Episode Overview: Encountering duplicate content across brands is common and it’s easy to have your content get lost in the sea of similarity. Implementing a few key changes to your content strategy can help you create duplicate content while still differentiating your brand enough to establish your presence online. Join host Ben as he speaks with Searchmetrics’ Strategic Advisor Jordan Koene about the flaws behind many duplication content strategies and how to overcome them.

Summary

  • A better way to add value to content strategy is to focus on the content experience for users instead of where you’re going to acquire content from.
  • When duplicating the content competitors use it’s best to add utility and differentiate by offering branded services or deals that none of your competitors use.
  • A fundamental flaw behind many duplication strategies is when ambitions for scale outweigh actual consumer demand.

GUESTS & RESOURCES

Ben:                 Welcome to the Voices of Search podcast. I’m your host Benjamin Shapiro, and today we’re going to be doing some SEO problem-solving related to how to create content that might be considered duplicate content without actually duplicating content. Joining us today is Jordan Koene, who is an SEO strategist and an advisor for Searchmetrics. Okay, on with the show. Here’s my conversation with Jordan Koene, SEO strategist and advisor to Searchmetrics. Jordan, welcome back to the Voices of Search podcast.

Jordan:             Hey Ben, how are you doing?

Ben:                 I’m doing okay. I’ve got some SEO problems though. Can you help me out?

Jordan:             Well, let’s hope that I don’t create more problems for you, but let’s try.

Ben:                 Well, we’ll see. Let’s see how this goes. New type of episode for us. Look, I have this other podcast called the MarTech podcast. It’s a digital marketing podcast, doesn’t just focus on SEO and content marketing, but all the ways that marketers use technology to grow their business. I recently moved the site from being hosted on one domain, my consulting services domain. I moved it from BenJShap.com to its own domain, MarTechPod.com. Everyone go to MarTechPod.com right now. That said, I want to expand the site. We’ve published like 400 different episodes of MarTech podcast content, and I want to rank in the MarTech community and I’m having trouble building domain authority because I just can’t create the podcast content fast enough. I rank first for MarTech podcast, but I want to rank first for MarTech. Here’s what I’m thinking.

Jordan:             Yeah, go ahead and tell me. Tell me.

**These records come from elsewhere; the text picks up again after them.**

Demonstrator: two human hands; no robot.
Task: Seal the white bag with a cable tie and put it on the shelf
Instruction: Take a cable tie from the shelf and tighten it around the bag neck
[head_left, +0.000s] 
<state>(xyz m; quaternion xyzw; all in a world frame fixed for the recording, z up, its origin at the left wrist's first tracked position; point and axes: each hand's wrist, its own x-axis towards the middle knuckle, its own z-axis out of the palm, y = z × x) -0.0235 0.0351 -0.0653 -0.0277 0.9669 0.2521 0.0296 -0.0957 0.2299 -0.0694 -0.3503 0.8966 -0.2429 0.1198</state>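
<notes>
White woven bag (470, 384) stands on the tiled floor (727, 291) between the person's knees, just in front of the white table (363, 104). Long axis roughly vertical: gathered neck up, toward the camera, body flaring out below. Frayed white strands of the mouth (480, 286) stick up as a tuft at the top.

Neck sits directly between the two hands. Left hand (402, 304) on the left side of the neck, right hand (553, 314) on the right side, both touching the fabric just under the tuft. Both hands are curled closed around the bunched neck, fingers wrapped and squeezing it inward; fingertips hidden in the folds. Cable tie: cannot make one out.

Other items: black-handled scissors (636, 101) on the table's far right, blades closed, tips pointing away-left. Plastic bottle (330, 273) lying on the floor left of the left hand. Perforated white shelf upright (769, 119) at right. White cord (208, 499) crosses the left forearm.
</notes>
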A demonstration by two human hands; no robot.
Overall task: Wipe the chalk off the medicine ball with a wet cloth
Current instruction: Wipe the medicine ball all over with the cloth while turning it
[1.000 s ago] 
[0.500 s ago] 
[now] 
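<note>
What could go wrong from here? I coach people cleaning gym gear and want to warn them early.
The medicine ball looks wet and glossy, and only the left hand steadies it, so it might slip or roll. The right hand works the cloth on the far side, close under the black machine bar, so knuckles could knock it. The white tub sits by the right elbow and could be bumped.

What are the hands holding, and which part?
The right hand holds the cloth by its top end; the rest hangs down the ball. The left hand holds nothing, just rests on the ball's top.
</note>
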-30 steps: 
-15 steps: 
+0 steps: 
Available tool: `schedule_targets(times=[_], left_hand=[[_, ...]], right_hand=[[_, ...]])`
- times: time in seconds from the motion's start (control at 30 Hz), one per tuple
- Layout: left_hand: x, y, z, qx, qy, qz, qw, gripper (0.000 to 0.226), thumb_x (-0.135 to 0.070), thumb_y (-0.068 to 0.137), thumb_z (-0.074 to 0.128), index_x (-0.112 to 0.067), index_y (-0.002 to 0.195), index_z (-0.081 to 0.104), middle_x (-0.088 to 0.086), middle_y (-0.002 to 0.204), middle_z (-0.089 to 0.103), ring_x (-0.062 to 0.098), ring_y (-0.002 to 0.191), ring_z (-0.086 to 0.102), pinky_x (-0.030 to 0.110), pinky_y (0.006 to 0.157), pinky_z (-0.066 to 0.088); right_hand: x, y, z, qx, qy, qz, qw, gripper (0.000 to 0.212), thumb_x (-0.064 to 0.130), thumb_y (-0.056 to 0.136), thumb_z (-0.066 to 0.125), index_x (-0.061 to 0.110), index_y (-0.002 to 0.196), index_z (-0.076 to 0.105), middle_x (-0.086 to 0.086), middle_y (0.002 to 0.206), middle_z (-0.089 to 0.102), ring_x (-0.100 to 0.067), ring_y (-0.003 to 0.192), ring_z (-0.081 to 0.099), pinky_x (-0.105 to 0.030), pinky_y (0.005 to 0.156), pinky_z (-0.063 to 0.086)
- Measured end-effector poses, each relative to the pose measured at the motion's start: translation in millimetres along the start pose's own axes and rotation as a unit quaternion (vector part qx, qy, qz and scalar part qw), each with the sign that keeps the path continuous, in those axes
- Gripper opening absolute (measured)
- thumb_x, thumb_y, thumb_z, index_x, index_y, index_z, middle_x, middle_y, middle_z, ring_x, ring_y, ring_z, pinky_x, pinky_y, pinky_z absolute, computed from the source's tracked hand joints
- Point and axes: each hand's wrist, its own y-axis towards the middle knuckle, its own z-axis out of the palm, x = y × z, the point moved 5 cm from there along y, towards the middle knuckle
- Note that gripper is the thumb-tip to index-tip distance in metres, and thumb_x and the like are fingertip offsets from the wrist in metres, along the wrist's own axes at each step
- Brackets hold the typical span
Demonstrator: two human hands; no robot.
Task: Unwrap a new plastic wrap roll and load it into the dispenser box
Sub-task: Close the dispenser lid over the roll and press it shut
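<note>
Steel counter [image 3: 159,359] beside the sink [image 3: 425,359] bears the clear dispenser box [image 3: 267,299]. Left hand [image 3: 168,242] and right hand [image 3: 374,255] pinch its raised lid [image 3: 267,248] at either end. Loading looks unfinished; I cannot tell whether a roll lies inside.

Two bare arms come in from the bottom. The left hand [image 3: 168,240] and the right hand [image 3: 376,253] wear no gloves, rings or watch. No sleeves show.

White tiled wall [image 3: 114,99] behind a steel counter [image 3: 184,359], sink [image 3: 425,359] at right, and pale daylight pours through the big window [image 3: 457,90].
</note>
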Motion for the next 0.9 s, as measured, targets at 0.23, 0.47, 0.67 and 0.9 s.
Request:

Ben:                 I’m thinking that there are 7,000 companies that are classified as MarTech companies and I want to create not a MarTechPod.com/episode page where all of our podcast episode content goes, but create MarTechPod.com/company, where we can have a profile for every company and then the companies that have been on our show, we can link to their episode pages. The problem is it’s 7,000 different profile pages and I don’t want to have to pay someone to go produce what essentially are product descriptions because Crunchbase and MarTech World and MarTech whatever, there’s a bunch of other places, LinkedIn, all of these companies have profiles that have already been written. How do I take advantage the content that’s describing all of these companies and put it on my website so I have a description and have some content without it actually getting flagged as duplicate content?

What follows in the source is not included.